However, we are willing to host code written in other languages (not
integrable with JVM code) also.
It uses sbt
as a build system. All you need to run or build your code is to invoke
bin/sktnlp with the appropriate command (Please take a look at that
code for details). After getting code from the repository for the first
time, you will run bin/sktnlp build. Of course, you can privately use
any build system you like for development.
Background and plans:
Motivation:
Following discussions (1,
2)
in the samskrita
mailing list and some positive responses, we have started this project.
Volunteer effort is a labor of love, and many of us here carry deep
sentiments, an emotional attachment, about saMskRta. In fact, many of
us yearn for the day saMskRta is revived as a spoken language, even as
we use it whenever possible in our daily life. That is why contributing
to sanskrit tools is a natural outlet
Why open source?
For us to rapidly achieve our dreams, it is important that we are
able to rapidly build on each other’ work, without unnecessary
duplication of effort. For this reason open source software and freely
available data are important.
Of course, non-community based, closed source software and
restricted data are very valuable and useful to end users (eg
spokensanskrit.de), but a previous attempt tells me that it can be
difficult/ slow to elicit cooperation/ responsiveness. Several websites
may well be accessible to end users, but closed source and restricted
data is just that - their not being able to make money out of this does
not change this fact.
Assessment of the
current state of Sanskrit NLP:
Natural Language Processing in general is a thriving field, with
open source projects such as openNLP.
Several academics have done valuable work in Sanskrit NLP, and there
has been some contribution from enthusiasts. Thanks to
separate conversations, we gather
the following impressions. Current aims have been to develop
tools and algorithms aimed at helping a reader comprehend Sanskrit text
by doing the following:
- Digitize dictionaries(D, B), sUtras
and thesarauses(H)
and enable online search(B, 2B).
Some online dictionaries
enable collaborative editing. They do have the following limitations:
- But database updated in this manner is not publicly available.
- They don't currently provide an online API (application
programming interface) to build on them easily.
- Develop tools which model and illustrate
application of various sandhi(F, H, C, C2), prAtipadika declension(D, H1, H2, F, B), dhAtu conjugation (F, H, 3B, 5B, H2, Dl, )
kRdanta(H1, H2, F) and taddhitAnta (H1, H2) rules. These can in-turn be used to analyze inflected words (1F,
2F, B, H, Dl),
do sandhi analysis (1H,
2H), to produce dictionaries of inflected words (F) and corpora of text with corresponding word roots (D).

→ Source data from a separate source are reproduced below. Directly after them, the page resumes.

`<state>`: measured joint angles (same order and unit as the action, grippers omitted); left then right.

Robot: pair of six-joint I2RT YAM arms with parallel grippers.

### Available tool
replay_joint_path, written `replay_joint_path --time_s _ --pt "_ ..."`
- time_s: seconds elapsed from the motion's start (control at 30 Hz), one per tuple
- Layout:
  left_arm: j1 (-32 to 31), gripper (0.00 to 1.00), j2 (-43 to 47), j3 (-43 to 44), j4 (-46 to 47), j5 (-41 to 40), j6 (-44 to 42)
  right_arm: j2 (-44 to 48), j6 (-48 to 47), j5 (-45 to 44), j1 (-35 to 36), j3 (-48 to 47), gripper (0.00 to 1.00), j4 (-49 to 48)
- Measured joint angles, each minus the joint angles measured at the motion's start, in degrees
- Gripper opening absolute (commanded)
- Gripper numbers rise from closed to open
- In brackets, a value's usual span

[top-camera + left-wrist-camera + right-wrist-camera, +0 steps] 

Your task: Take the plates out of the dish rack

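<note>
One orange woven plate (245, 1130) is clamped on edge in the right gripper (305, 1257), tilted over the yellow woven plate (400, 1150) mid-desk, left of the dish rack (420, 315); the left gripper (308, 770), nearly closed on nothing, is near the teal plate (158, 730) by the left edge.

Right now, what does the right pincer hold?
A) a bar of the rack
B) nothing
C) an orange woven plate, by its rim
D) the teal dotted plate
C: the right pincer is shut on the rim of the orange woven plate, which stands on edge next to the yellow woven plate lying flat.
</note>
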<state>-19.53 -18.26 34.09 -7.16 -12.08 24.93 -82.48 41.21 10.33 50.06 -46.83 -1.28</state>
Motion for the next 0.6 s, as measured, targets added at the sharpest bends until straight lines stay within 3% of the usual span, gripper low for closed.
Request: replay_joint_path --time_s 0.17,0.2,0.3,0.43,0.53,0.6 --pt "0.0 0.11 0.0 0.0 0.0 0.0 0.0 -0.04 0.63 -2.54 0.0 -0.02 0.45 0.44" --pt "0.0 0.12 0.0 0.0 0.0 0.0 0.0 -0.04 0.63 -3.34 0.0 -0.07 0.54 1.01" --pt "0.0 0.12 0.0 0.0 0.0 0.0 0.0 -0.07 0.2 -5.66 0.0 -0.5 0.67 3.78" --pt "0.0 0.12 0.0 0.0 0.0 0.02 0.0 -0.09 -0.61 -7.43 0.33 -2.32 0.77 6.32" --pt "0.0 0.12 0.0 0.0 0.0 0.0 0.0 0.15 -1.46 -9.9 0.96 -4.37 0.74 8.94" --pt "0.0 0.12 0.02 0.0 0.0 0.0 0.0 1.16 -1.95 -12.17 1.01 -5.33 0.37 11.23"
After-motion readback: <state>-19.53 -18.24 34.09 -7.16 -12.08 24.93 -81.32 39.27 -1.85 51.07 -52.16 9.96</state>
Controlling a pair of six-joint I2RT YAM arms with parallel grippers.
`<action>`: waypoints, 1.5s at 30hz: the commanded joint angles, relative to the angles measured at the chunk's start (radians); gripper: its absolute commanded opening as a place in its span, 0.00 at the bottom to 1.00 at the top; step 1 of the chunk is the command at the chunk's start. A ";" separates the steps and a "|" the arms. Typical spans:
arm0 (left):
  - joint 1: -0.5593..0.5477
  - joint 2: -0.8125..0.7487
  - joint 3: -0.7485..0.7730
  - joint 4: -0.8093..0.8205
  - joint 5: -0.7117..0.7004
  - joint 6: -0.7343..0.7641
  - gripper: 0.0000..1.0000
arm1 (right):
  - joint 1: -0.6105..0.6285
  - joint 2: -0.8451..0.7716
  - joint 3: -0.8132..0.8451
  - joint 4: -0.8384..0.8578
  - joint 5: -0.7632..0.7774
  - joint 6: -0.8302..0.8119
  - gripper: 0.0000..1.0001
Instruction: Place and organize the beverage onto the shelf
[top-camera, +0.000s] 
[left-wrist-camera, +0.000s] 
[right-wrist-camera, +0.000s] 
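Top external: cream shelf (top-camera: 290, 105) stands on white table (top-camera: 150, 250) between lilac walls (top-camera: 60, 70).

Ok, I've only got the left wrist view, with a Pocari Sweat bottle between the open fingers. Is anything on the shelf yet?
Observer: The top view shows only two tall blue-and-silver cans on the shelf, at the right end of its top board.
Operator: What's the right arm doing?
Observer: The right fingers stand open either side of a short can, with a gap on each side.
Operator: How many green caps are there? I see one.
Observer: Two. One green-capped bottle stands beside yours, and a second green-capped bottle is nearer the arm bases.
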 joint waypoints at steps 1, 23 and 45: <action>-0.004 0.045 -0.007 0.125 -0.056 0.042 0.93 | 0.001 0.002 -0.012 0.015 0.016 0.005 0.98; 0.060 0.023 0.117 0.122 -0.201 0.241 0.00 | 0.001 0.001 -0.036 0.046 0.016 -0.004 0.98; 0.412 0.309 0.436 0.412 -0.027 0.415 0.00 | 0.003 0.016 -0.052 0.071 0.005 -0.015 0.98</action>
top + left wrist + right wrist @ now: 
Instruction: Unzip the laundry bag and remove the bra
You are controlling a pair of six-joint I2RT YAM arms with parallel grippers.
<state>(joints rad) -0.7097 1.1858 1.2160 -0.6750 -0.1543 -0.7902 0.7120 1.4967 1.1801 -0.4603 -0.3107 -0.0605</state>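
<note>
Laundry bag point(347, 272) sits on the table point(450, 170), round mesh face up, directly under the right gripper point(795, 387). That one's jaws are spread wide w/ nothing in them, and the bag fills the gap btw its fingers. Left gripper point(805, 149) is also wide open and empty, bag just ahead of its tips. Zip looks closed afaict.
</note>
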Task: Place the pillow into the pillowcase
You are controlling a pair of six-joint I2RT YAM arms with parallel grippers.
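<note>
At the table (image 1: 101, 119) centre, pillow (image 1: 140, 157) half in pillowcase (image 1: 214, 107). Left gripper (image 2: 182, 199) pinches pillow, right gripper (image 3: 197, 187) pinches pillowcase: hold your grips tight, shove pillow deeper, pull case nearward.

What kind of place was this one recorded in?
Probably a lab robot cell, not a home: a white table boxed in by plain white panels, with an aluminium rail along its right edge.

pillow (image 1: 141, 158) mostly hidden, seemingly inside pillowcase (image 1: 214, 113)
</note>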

- Inflected word generation is usually based on the 'word and
paradigm'
model, close to the work such as ruupa chandrikaa which gives the
naamaruupaavalii for 'typical' words ending in different var.nas in
different lingas. This is found to be very useful and accurate in
the analysis of classical Sanskrit texts.
- Limitation:
However, as a generative model the above is not perfect because, not
being based firmly on pANini's rules (which separate saMskR^ita from
apabhraMShA), they may generate wrong inflections.
- Domain specific languages tailored for the saMskR^ita grammar are beginning to be seen (V).
- Mechanically parsing (H)
Sanskrit text, doing part of speech tagging(D). Producing, standardizing Sanskrit corpora (I, Ms..).
- Translating Sanskrit into a more familiar language. (H, 2H)
- Tools to identify metre(D, M, C, C2).
- Tools to help understand grammer sUtras (H,
B,
3V, T, D, A, Ar).
- Transliteration tools(S, Ls, H, B, B, Gv, V, D, C, Rd, Rp, Ar...) and IMEs (I, G, M, ..) to input Indic script directly without transliteration. Other lists are available at [N, N2, W, W2]. Some tools/ websites (1W,
2W, ) enable
viewing text in script of reader's choice.
- Formal attempts at encoding Indian scripts in Unicode(B, I, ),
fonts.
- Sanskrit optical character recognition (OCR) tools(D1, B, X).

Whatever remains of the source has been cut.